Drawn with the "oil paint tool" in Windows 7 MS Paint, then background fill applied. Didn't look very good printed out. Few of these did.
I'm trying to work out what it is about the tablet that lends a different feel to these things (than drawn with pencil) it may be that it is simply a case of approximating a pencil or pen and drawing in a way that feels closer to the tool being approximated than when drawing with a mouse. But how as an artist does one try to address that within the drawing? Why do I think that is important to do? Is it even interesting to do so?

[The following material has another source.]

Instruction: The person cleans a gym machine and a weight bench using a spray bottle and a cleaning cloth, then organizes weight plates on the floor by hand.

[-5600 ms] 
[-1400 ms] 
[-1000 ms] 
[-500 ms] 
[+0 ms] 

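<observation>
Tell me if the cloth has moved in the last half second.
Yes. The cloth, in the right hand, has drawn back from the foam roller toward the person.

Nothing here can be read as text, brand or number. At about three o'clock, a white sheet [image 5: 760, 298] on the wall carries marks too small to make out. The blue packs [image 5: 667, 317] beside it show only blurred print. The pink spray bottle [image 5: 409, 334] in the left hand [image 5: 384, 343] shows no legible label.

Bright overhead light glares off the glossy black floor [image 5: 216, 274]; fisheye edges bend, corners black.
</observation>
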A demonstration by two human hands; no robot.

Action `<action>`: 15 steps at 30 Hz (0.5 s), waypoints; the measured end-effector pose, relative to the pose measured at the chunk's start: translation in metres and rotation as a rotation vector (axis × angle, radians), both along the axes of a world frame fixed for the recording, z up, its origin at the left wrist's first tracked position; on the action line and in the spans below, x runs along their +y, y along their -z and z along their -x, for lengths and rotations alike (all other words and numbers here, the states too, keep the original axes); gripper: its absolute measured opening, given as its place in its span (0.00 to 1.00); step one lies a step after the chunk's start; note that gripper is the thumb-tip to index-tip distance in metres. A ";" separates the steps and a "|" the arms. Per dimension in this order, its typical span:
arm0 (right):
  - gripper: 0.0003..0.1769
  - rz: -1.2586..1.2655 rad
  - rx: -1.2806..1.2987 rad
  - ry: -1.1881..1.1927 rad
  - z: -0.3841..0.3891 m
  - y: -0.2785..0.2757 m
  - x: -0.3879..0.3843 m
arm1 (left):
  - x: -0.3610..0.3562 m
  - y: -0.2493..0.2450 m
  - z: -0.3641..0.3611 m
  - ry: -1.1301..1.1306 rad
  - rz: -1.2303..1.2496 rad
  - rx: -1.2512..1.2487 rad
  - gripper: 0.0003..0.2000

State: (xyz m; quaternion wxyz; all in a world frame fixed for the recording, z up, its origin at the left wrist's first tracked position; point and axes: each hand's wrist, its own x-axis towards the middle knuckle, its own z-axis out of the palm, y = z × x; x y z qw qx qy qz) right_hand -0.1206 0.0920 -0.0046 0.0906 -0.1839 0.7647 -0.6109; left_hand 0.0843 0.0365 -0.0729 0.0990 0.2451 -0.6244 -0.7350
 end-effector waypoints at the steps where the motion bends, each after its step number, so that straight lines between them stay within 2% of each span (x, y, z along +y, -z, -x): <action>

In terms of an evironment to draw in on a computer, one thing about working in a cafe is that other people are on laptops too, and it feels comparatively a safe place to sit and work and watch (and draw) people. Part of the thing about these cafes that is so weird is that presumably these people with laptops have them so that they can work at home, or to be flexible between home and work. If they have laptops they can probably afford to make their own coffee too, but not infrequently they(we) choose to pay for the privilege of someone else's labor time to make us coffee, so that we can sit and work in the vicinity of strangers and drink coffee.
But then again the thing about laptops (which I think Stephen Johnson refers to in Interface culture, but it maybe Matthew Fuller in Software Studies, I'll have to double check) and, indeed web culture more generally is that the boundaries between work and leisure are blurred and so our laptops become this place where one accesses both employment (sells one's labor time) and entertainment (pays for one's leisure time - even if one is streaming stuff - time is money so the time you spend searching for the latest thing you want to watch for free us traded for time you could have spent selling your labor).
And indeed if you work in the culture or entertainments industry the boundaries between work research and leisure might become none existent and yet then you would probably get bored of whatever it is you HAD to work on and look for something else.
So when I am sat in a cafe in the middle of the day, daydreaming or drawing with my tablet and laptop, or writing my thesis or not writing my thesis (not getting paid, paying for all of this time), I experience a kind of distance from the activity I am doing. I choose to experience this in the company of a lot of other people in the same space. Alienation in the future is perhaps not how we imagined it would be in the past (in pods or something) because we are there already in our spacey chipboard curved walls of the nearest franchised beverage outlet.